Assessment Of Ambient-Noise Exposure Among Female Nurses In Surgical Cardiac Intensive Care Unit
Authors Alduais SA, Salama KF
Received 11 July 2019
Accepted for publication 10 October 2019
Published 5 December 2019 Volume 2019:12 Pages 1007—1011
Checked for plagiarism Yes
Review by Single anonymous peer review
Peer reviewer comments 2
Editor who approved publication: Dr Scott Fraser
Safa A Alduais,1 Khaled F Salama2
1Saud Albabtain Cardiac Center, Dammam, Saudi Arabia; 2Department of Environmental Health, College of Public Health, Imam Abdulrahman Bin Faisal University, Dammam, Saudi Arabia
Correspondence: Khaled F Salama
Department of Environmental Health, College of Public Health, Imam Abdul Rahman Bin Faisal University, PO Box 1982, Dammam 31441, Saudi Arabia
Purpose: To measure noise levels in the Saud Albabtain Cardiac Center cardiac surgical intensive-care unit (CSICU) at different locations to find out the prevalence of noise-induced hearing loss among female nurses.
Methods: Ambient CSICU noise was measured using a sound-level meter and personal noise dosimeter during morning and night shifts (12 hours each) for 30 days. An audiometry test and questionnaire were used to test nursing responses to noise levels.
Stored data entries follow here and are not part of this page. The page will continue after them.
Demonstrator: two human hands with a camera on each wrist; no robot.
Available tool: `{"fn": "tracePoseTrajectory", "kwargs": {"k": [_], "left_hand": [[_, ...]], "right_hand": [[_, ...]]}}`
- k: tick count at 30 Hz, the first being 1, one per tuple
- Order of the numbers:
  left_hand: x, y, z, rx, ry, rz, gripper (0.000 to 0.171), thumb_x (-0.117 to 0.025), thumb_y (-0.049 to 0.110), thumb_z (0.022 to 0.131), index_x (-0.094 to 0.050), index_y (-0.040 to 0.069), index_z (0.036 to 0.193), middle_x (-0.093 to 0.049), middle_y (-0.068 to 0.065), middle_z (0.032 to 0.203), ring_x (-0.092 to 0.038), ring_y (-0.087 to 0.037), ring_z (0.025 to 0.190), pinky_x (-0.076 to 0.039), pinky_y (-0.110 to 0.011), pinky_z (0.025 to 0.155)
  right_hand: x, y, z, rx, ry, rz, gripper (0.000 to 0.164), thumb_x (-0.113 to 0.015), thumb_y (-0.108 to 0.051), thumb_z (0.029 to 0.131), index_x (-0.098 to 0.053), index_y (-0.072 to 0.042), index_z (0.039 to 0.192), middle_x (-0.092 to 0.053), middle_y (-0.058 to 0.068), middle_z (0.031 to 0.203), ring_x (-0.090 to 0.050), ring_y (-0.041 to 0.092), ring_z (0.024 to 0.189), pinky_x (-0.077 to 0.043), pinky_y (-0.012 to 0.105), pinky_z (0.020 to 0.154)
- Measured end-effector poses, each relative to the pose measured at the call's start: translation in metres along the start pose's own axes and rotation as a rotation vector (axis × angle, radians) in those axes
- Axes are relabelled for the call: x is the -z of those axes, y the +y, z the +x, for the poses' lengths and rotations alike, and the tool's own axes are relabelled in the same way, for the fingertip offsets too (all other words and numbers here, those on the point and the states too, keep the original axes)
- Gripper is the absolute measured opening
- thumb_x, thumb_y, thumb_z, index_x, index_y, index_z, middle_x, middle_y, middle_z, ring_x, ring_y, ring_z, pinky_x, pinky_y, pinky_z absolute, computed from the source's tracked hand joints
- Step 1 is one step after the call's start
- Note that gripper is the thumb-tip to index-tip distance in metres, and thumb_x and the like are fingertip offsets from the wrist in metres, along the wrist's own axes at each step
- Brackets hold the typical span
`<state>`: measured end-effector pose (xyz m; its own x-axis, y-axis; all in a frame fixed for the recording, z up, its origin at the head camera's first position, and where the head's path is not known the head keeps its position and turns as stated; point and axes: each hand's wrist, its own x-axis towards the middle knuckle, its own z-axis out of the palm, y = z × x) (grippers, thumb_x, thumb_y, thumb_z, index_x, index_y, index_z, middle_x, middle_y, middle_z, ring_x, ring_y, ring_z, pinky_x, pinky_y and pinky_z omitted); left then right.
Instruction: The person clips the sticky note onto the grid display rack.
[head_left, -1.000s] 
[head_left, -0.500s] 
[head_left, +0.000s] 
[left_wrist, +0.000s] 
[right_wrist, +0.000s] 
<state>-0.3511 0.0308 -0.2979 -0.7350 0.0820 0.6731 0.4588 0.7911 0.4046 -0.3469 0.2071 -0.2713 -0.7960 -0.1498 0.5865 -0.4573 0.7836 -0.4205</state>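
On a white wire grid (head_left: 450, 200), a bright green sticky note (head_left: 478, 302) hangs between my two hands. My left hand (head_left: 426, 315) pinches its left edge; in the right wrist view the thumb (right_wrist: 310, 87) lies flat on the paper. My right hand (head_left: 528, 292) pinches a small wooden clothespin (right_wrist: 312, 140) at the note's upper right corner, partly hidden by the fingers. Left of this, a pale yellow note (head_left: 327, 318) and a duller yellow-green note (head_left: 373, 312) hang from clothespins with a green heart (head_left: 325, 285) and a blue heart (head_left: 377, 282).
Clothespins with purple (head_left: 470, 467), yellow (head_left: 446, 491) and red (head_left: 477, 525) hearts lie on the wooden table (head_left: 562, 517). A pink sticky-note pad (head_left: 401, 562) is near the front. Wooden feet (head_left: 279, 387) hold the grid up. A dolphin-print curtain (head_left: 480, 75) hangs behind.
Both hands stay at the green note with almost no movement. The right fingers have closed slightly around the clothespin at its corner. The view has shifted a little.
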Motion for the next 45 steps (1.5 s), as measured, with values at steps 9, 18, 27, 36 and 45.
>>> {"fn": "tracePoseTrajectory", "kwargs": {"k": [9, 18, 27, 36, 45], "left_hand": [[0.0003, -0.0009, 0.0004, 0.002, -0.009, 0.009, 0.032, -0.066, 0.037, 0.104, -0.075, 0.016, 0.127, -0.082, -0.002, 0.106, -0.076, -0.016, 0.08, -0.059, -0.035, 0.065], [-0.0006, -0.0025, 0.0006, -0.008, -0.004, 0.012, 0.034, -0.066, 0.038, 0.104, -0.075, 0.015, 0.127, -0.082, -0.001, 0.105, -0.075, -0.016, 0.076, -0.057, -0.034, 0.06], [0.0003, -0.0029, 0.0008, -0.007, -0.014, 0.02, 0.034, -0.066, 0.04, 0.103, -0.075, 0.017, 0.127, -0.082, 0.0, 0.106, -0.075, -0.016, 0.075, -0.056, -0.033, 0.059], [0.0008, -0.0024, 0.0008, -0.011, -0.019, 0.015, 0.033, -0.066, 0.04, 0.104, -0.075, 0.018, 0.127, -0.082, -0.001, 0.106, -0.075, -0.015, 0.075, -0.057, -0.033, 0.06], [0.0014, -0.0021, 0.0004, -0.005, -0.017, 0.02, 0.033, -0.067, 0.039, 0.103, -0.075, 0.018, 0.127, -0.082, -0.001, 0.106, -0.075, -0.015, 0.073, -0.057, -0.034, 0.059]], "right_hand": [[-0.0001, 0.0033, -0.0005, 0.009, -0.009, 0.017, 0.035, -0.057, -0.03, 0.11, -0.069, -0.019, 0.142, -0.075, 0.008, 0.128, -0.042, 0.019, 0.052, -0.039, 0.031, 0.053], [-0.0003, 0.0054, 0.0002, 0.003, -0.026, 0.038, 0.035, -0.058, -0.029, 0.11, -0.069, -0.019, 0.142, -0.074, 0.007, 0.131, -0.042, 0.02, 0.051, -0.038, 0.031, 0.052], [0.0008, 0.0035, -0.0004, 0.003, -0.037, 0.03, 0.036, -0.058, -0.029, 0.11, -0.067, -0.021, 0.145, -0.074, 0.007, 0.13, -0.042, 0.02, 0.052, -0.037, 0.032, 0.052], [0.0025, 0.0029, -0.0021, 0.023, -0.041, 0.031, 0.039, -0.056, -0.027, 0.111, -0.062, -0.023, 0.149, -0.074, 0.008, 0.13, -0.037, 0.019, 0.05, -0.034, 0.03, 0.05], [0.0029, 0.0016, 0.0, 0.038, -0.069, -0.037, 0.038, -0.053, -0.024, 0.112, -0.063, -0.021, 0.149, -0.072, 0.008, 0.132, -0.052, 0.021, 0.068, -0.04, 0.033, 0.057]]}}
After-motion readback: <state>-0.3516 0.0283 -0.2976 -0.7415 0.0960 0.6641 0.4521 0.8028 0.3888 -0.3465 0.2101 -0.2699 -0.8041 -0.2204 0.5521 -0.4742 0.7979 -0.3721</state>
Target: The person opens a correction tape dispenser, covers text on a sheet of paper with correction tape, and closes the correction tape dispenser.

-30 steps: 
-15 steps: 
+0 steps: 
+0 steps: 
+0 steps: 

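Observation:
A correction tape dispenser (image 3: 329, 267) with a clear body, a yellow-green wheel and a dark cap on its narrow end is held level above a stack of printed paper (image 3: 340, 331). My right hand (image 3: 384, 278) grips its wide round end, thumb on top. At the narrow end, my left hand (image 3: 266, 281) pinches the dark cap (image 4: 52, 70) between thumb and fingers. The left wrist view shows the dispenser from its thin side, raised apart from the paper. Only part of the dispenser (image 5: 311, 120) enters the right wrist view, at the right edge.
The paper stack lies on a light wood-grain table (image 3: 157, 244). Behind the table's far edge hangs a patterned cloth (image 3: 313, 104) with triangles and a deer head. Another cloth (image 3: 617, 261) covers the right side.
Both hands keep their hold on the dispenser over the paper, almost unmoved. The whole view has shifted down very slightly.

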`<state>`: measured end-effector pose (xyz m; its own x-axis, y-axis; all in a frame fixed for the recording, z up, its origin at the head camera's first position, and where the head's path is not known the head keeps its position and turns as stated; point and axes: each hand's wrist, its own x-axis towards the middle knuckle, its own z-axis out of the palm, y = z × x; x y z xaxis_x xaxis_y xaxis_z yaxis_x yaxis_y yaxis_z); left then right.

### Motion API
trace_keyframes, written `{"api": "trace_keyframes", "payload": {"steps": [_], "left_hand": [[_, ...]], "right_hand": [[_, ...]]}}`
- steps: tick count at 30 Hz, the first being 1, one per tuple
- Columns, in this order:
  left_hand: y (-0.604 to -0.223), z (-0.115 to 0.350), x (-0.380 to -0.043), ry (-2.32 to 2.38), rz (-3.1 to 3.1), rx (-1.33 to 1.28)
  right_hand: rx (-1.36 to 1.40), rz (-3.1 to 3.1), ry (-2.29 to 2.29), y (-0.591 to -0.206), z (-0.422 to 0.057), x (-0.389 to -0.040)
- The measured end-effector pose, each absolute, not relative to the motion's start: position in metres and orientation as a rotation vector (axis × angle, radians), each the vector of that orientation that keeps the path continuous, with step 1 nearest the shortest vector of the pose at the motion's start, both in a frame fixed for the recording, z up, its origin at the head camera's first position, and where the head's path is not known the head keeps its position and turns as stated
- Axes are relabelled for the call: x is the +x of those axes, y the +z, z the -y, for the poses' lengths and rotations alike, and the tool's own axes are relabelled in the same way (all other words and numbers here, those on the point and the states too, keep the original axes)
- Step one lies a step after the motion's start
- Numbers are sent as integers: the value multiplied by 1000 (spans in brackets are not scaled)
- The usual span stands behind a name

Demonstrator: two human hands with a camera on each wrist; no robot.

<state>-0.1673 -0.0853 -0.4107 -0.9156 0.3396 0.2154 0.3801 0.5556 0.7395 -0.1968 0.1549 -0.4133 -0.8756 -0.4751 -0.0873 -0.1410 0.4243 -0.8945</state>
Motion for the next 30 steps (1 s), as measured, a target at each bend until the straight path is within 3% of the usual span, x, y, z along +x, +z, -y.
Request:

Results: Mean 12-hour average noise levels at the station during night shift were 60.3±7.1 dB(A) and inside rooms 62.48±8.02 dB(A). However, during morning shift 64.1±8.4 dB(A) in the rooms was recorded, while 68.8±8.2 dB(A) was recorded at the station, with a significant difference between the shifts (p<0.0001). ICU monitors recorded the highest noise-source levels of 82.7±5.3 dB(A). The lowest significant source was the suction machines, with an average of 67.1±12.5 dB(A). A significant correlation between decibel loss and nurse experience was observed.
Conclusion: Noise levels in the CSICU at Saud Albabtain Cardiac Center were higher than World Health Organization standards. CSICU nurses are exposed to noise levels that can affect their hearing capacity. Further research isneeded for effective medical device–alarm management.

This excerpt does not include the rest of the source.